I have a no blue sky system already. It's called my trigger finger.

warwickben and I got interrogated one time at MRA for putting a nice hole through a baffle near the targets on their 50yd range. We had to go through how it was impossible to hit from the firing line and that someone was shooting down range.

****ing FUDD club.
 
If I was a member of a club talking about a system like this, I wouldn't be helping them research it. I'd tell them to take a hike and join a different club. Seriously.

If people at your range can't keep rounds on the berm, the solution is to KICK THEM OUT, not cater to them. If you can't keep rounds on the berm there's a 99% chance you're doing lots of other things that are very dangerous/stupid.
 
If I was a member of a club talking about a system like this, I wouldn't be helping them research it. I'd tell them to take a hike and join a different club. Seriously.
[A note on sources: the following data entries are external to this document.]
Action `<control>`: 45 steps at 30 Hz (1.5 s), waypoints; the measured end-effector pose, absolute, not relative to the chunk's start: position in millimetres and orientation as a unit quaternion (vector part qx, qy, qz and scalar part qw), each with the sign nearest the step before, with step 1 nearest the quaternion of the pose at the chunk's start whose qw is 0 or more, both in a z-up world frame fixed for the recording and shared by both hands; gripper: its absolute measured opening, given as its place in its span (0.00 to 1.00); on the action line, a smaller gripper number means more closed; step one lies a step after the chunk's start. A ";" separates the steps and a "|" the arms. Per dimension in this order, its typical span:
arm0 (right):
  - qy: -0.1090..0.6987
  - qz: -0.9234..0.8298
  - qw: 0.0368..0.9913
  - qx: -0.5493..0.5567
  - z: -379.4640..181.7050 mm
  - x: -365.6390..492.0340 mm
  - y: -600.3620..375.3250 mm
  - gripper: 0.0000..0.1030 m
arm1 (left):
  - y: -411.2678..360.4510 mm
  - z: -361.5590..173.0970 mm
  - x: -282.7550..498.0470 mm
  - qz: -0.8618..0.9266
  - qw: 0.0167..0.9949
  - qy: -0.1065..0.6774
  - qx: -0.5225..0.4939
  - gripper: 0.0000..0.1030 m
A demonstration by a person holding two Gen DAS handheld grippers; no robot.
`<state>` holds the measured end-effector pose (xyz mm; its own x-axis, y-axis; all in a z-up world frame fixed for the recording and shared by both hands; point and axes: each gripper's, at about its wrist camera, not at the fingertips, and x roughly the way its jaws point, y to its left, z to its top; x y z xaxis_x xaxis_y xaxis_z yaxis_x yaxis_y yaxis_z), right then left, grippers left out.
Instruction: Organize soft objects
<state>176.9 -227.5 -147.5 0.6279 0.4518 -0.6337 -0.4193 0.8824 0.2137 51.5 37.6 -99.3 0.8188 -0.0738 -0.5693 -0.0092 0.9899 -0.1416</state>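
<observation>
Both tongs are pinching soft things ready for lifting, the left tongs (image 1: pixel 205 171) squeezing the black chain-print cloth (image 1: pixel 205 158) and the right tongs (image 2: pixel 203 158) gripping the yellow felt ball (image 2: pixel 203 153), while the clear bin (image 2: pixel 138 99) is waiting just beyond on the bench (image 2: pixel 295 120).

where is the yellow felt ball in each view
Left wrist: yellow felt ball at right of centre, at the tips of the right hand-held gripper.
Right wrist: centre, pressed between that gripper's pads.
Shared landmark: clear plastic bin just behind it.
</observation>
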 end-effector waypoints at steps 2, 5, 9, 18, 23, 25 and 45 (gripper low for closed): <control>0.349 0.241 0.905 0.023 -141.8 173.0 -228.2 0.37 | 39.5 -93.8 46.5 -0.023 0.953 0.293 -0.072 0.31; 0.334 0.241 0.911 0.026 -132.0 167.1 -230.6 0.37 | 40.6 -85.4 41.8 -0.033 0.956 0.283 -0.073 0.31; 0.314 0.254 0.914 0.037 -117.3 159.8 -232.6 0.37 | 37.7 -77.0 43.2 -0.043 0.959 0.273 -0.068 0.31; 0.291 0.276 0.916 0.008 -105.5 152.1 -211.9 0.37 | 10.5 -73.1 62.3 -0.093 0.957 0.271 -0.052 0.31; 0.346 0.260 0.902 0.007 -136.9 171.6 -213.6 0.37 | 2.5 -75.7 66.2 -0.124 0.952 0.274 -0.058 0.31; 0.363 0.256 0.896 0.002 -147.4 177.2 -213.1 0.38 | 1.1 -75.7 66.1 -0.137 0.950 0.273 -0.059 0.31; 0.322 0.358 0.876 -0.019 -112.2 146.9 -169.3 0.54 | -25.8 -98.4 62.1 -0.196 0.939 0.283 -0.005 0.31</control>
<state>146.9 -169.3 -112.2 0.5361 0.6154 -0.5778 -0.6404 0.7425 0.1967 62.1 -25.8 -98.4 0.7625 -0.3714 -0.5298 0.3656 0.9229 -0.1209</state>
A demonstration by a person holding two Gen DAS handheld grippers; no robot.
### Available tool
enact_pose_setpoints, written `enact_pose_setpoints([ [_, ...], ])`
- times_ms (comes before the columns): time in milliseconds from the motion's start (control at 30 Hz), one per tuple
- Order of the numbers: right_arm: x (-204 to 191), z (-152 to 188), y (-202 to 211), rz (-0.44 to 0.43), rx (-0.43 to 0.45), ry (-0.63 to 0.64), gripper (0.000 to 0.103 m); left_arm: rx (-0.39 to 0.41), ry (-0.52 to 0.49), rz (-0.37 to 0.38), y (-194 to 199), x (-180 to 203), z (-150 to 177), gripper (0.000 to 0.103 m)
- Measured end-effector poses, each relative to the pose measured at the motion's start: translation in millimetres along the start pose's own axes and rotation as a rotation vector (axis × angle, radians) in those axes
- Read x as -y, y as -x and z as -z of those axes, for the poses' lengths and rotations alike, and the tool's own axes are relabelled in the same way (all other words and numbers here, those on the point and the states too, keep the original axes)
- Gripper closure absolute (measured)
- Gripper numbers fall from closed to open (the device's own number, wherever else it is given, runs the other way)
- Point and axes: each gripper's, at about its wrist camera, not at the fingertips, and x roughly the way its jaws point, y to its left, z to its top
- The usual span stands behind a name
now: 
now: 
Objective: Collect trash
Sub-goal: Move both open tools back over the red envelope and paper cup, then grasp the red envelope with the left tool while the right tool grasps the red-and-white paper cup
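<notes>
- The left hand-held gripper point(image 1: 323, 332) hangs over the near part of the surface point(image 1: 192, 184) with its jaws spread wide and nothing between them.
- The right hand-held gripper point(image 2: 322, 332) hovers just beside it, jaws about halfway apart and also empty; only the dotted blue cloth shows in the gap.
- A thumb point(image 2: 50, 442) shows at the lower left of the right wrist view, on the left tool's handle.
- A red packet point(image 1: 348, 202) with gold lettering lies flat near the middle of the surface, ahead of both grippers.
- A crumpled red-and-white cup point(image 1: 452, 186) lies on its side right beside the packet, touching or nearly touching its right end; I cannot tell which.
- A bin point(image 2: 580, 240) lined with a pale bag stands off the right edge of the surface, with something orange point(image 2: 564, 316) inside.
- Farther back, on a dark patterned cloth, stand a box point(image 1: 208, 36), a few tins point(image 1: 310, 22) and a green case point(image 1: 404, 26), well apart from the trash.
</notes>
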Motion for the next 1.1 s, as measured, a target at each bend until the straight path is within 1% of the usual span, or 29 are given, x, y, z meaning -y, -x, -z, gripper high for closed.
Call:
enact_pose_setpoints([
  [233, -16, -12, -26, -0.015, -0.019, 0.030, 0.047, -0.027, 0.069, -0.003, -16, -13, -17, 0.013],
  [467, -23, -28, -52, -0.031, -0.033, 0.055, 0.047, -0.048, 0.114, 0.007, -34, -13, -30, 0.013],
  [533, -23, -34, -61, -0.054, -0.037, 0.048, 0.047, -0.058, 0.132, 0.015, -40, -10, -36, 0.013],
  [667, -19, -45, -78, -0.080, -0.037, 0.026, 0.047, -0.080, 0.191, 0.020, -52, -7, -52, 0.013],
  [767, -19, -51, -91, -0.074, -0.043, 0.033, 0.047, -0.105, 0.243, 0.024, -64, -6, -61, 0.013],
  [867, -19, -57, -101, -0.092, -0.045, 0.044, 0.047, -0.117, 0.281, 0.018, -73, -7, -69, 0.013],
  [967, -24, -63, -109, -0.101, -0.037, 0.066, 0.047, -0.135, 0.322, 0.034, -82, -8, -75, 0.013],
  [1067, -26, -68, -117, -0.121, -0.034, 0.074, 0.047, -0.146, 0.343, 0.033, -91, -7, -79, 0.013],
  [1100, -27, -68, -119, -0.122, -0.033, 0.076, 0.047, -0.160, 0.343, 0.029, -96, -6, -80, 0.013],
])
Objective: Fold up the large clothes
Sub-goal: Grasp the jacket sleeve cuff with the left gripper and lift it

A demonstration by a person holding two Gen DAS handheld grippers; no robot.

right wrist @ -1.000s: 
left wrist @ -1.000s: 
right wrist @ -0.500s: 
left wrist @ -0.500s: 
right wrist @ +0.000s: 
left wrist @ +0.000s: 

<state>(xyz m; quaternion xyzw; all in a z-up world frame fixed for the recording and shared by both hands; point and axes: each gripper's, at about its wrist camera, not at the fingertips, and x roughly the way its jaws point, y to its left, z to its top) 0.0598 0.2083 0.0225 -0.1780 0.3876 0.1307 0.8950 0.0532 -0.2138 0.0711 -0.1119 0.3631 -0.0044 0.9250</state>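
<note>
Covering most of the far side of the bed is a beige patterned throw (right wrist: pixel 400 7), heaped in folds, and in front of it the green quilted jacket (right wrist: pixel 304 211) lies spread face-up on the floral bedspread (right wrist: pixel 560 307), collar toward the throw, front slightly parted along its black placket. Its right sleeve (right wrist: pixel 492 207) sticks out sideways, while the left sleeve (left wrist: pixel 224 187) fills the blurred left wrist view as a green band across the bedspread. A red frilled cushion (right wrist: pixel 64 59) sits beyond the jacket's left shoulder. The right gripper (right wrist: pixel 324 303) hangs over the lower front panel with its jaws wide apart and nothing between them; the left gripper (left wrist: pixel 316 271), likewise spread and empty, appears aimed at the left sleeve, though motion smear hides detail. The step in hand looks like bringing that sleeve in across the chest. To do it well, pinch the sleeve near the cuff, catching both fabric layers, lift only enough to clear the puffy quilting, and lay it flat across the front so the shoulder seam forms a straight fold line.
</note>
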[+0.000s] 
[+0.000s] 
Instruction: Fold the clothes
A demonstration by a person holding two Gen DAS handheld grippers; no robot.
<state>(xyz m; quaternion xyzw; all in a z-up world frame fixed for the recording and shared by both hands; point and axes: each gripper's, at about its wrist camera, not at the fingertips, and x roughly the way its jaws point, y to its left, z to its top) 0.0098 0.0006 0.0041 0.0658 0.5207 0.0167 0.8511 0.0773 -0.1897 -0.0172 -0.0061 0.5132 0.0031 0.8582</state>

If people at your range can't keep rounds on the berm, the solution is to KICK THEM OUT, not cater to them. If you can't keep rounds on the berm there's a 99% chance you're doing lots of other things that are very dangerous/stupid.


And if my auntie had testicles she'd be my uncle.

OCSA has an elementary school and sports fields about 15 degrees off-axis and less than 3/4 mile away, built approximately 70 years after the club was incorporated. The one shot that gets a member thrown out may be the one projectile that makes the evening news and gets the club shut down.
Suburban ranges simply have no choice.
The fudds bitched about the cost, while I like our new baffles.
 
http://www.hhrg.org/outr.html

Here's what they have in Haverhill, MA.

Lets see some pics of that now that people have been shooting through the barrels for over a year. Lots of bullet holes all over the front of that thing now?

That is why I stopped being a member there.

Oh yeah, it looks like the Berlin wall with holes in it.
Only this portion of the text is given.